Peloton Interactive (NASDAQ:PTON) scored what looks like a significant intellectual property victory on Tuesday. Rival exercise bike and fitness center company Flywheel has agreed to no longer use the "leaderboard" performance-tracking technology that Peloton holds is protected by patents.
Peloton filed a suit in 2018 alleging that Flywheel had infringed on key intellectual property used in its at-home fitness cycles. Peloton's software and in-cycle display allow users to track performance in exercise programs against personal records and performance from other users. Following the recent settlement, Flywheel will remove the feature from its exercise bikes, according to The Wall Street Journal.
What it means for Peloton
Flywheel conceded that Peloton's patents on exercise-cycle leaderboard technology are enforceable. Flywheel also affirmed that it had infringed on elements of Peloton's patents and that it will no longer include the related feature in its own equipment. No details on financial concessions from the suit have been disclosed.

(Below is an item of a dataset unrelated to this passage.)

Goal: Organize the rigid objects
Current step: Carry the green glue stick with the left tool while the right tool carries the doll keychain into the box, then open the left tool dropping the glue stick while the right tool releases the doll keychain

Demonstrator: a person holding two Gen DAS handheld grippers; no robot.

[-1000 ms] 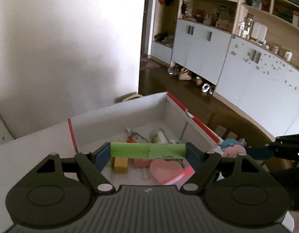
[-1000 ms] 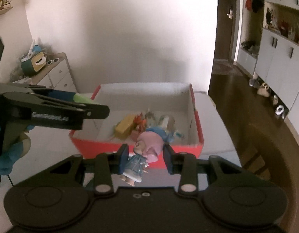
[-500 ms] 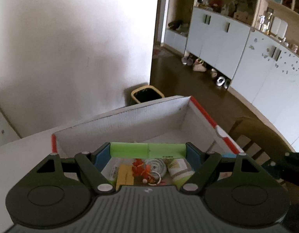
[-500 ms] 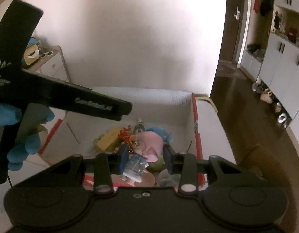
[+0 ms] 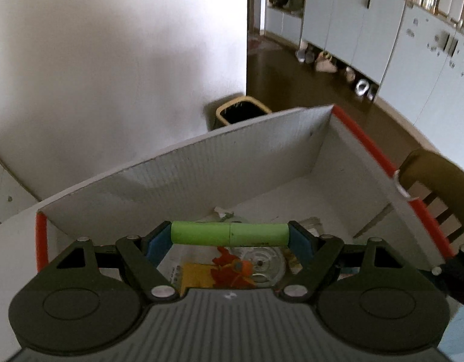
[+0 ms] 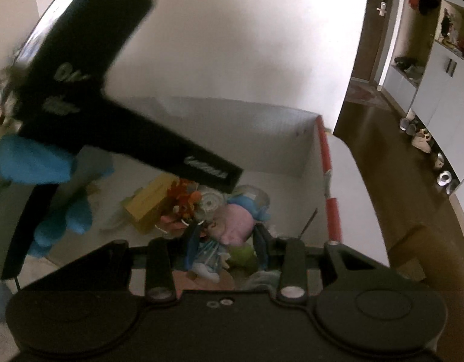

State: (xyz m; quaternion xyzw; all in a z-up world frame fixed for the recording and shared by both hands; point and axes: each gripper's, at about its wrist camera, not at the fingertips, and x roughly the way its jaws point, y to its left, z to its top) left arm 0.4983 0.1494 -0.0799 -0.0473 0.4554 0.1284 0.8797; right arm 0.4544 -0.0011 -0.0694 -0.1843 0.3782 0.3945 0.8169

Peloton has been a controversial stock in recent months, and the company is under pressure to justify its valuation amid mounting losses. Shares trade at roughly 6.3 times this year's expected sales and 4.3 times next year's target. Swinging into profitability will likely hinge on the service component built on top of the company's hardware business, and a competitor acknowledging that Peloton has proprietary technology in the category is an encouraging sign.
The core bullish thesis on Peloton depends on the idea that the company can supplement its exercise hardware business with a subscription-service component that creates a recurring revenue stream and elevates margins. Securing a settlement from Flywheel seemingly bodes well for the thesis that Peloton has defensible intellectual property that could help create a lasting foundation for its services business.